- [WHAT YOU SHOULD DO]: The line containing "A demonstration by" marks the end: output every line of the data up to it, and that line too, exactly as written.

Saved data entries
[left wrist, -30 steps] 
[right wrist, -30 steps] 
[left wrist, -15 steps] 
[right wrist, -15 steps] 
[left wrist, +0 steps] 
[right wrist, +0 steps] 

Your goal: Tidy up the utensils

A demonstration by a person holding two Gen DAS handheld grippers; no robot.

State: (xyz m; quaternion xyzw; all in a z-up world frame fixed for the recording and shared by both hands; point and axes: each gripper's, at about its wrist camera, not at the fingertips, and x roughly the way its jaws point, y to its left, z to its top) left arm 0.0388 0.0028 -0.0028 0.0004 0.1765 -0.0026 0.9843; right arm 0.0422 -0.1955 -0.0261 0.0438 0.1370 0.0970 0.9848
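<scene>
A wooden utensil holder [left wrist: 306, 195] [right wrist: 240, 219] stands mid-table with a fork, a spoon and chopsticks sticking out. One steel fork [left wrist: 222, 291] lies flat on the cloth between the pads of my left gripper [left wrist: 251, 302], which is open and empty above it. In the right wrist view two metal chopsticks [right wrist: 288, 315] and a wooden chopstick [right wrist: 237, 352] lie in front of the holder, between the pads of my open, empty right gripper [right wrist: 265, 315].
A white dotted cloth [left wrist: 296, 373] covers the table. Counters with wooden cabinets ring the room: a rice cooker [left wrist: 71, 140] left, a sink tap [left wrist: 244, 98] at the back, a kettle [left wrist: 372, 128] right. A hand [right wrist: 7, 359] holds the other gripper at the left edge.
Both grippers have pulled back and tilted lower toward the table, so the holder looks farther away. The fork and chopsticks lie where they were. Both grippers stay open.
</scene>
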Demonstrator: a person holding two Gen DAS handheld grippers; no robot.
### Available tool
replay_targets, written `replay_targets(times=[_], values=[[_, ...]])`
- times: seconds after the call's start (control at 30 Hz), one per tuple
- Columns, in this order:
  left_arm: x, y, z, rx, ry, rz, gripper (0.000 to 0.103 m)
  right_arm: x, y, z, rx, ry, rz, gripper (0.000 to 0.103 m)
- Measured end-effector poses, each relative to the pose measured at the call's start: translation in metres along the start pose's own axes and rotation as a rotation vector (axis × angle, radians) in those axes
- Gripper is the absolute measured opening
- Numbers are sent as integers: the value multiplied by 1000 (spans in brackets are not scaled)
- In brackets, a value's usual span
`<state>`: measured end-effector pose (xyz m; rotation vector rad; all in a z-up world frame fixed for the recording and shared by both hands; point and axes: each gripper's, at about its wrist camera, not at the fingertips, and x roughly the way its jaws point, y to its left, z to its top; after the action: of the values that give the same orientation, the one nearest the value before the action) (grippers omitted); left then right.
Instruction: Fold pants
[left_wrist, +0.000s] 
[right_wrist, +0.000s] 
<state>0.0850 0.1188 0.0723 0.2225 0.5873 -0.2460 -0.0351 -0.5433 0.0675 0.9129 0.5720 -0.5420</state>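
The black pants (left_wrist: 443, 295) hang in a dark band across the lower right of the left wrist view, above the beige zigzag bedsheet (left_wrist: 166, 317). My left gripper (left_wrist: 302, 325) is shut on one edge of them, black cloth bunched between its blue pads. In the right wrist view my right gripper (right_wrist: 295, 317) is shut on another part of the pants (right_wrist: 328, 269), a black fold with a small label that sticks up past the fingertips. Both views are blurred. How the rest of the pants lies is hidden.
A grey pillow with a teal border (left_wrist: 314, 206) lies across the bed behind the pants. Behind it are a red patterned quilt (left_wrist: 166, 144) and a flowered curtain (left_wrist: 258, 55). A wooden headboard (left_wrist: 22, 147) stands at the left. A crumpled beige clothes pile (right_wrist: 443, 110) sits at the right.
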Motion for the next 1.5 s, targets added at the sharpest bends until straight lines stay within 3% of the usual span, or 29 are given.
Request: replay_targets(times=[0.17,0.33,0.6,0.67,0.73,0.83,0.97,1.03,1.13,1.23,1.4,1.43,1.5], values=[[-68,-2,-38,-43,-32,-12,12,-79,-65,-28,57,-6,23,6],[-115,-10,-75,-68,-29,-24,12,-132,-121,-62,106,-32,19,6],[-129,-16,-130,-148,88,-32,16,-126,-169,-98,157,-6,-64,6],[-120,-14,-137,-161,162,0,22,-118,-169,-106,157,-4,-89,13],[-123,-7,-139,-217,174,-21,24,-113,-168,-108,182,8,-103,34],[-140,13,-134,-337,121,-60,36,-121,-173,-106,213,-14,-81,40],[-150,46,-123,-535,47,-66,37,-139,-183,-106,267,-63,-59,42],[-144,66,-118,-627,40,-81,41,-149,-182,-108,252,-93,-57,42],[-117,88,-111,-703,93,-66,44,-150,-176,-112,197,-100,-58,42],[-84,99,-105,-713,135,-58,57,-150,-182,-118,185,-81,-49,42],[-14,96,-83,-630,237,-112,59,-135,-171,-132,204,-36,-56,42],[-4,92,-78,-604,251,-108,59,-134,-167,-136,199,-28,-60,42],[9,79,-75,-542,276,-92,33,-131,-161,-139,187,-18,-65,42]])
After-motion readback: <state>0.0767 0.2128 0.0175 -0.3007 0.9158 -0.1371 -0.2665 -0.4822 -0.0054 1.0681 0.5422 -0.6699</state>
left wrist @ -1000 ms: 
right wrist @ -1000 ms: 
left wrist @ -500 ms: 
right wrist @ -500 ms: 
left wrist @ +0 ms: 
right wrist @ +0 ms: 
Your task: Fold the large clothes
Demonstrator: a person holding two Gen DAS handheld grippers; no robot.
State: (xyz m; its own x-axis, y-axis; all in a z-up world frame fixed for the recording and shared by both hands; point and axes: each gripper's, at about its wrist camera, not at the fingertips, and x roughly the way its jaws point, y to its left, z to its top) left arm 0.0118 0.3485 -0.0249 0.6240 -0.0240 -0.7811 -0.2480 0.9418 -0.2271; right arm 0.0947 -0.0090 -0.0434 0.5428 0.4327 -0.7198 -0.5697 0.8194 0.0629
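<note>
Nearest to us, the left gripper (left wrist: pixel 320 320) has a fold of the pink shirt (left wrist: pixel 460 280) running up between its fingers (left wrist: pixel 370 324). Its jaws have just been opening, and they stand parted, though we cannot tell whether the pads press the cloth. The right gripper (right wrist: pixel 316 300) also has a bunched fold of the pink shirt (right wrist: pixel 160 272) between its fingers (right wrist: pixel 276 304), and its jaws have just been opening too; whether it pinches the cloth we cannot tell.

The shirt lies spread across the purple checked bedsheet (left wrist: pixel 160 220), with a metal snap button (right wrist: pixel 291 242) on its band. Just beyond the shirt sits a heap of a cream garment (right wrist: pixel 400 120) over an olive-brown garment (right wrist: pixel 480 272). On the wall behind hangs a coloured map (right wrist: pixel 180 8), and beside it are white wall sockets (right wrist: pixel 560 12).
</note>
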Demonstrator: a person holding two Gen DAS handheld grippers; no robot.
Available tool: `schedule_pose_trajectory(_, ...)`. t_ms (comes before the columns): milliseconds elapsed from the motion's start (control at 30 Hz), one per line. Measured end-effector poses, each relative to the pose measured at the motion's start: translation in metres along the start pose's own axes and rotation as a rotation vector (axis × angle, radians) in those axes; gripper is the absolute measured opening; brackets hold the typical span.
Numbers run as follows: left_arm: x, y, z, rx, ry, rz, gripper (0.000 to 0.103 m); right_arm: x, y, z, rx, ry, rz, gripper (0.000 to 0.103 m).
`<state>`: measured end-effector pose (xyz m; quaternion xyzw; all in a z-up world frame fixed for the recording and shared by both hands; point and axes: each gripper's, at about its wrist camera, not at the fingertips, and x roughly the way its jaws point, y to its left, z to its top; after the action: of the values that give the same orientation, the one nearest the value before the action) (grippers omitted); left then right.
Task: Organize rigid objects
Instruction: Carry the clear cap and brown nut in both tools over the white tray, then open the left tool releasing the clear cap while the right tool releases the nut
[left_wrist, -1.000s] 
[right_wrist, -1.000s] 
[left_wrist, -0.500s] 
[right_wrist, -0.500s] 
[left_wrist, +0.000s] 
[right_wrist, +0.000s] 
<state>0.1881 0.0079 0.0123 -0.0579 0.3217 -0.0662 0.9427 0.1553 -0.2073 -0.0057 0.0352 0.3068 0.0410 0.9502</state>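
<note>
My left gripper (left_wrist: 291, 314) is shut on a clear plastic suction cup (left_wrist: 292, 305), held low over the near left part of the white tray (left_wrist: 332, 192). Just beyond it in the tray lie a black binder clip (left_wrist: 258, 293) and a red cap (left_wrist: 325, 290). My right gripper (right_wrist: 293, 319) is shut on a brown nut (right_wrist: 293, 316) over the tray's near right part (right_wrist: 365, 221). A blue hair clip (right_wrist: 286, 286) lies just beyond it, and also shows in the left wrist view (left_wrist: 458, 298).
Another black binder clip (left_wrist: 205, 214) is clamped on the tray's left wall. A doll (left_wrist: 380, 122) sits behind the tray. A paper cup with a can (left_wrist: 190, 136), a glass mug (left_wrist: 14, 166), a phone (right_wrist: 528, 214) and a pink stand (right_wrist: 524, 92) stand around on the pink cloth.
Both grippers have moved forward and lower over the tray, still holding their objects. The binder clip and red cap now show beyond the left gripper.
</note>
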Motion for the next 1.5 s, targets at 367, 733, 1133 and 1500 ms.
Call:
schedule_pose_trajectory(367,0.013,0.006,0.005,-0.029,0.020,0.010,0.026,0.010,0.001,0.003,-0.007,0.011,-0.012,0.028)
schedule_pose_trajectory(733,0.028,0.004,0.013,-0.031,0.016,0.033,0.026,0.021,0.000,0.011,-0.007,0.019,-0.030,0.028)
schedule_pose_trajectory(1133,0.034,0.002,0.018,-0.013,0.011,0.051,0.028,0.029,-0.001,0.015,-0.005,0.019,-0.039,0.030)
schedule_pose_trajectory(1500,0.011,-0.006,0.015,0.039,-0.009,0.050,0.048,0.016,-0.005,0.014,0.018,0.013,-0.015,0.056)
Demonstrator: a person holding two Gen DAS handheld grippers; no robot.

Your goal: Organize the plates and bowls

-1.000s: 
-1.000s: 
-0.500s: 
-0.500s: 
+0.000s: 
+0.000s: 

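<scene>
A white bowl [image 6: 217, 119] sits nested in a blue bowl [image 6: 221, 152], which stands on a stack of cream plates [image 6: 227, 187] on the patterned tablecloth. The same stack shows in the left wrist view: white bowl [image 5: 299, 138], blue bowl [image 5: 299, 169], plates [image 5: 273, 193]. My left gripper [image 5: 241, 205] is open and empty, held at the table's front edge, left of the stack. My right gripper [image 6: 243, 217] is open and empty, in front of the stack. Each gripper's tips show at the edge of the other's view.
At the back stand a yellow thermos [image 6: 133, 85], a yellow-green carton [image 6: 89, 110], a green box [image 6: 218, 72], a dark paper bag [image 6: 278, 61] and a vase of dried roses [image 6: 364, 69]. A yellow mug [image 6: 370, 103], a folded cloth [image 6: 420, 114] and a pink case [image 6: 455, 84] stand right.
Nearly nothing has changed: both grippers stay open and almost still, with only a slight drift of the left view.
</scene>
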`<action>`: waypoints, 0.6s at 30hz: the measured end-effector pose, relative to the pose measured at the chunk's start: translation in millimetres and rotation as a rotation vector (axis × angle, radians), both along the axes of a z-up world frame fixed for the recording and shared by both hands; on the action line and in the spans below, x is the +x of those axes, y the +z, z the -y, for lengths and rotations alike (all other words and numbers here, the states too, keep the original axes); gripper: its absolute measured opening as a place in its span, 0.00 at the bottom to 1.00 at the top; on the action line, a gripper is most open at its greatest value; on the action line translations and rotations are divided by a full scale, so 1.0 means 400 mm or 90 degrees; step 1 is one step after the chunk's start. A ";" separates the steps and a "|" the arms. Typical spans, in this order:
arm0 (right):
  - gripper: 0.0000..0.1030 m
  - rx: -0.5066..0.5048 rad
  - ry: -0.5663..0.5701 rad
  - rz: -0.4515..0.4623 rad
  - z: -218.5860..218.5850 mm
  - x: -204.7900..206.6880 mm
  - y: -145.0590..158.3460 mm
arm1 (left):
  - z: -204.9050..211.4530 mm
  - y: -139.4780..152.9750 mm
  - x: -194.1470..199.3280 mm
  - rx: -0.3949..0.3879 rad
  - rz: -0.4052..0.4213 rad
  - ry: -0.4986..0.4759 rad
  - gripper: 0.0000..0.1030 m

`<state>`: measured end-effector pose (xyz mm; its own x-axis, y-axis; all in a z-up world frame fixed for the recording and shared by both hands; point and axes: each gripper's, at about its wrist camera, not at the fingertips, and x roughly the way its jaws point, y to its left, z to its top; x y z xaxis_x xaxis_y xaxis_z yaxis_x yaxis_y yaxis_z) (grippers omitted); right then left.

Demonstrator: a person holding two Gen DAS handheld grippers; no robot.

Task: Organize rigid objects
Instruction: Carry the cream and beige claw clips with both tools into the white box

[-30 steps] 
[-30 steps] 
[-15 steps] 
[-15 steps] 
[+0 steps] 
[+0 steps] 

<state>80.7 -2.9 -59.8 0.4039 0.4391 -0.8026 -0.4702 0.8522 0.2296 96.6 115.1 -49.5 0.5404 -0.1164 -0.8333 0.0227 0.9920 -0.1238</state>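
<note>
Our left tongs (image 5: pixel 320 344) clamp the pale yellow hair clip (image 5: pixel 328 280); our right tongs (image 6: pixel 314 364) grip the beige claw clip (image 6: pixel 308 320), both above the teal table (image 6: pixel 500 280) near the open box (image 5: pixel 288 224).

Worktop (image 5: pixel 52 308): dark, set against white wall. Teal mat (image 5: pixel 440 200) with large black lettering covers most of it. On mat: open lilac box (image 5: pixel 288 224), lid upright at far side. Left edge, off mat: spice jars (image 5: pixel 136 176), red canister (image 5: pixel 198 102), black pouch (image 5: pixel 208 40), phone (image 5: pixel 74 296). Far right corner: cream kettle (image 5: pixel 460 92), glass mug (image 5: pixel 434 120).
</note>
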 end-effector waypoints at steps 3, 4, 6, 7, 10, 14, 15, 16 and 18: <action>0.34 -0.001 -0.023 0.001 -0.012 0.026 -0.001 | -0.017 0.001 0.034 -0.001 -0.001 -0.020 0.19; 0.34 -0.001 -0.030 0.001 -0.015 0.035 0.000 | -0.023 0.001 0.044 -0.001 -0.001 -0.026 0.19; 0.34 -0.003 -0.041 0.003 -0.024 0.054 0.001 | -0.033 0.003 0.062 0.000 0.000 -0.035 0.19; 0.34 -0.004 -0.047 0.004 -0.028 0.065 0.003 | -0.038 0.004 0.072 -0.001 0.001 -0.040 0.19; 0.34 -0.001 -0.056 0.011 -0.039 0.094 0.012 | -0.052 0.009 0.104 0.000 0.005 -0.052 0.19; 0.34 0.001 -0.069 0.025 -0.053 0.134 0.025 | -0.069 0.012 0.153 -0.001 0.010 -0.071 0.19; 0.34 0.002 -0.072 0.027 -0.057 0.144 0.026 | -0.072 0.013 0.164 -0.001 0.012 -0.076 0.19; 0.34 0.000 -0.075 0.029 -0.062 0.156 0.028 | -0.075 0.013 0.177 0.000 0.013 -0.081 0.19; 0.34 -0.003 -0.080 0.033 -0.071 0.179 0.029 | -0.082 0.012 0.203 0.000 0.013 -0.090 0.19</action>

- [ANSWER TO THIS PROBLEM]:
[left wrist, -30 steps] 
[right wrist, -30 steps] 
[left wrist, -15 steps] 
[right wrist, -15 steps] 
[left wrist, +0 steps] 
[right wrist, +0 steps] 

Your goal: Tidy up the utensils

A demonstration by a person holding two Gen DAS handheld grippers; no robot.

That is the complete answer.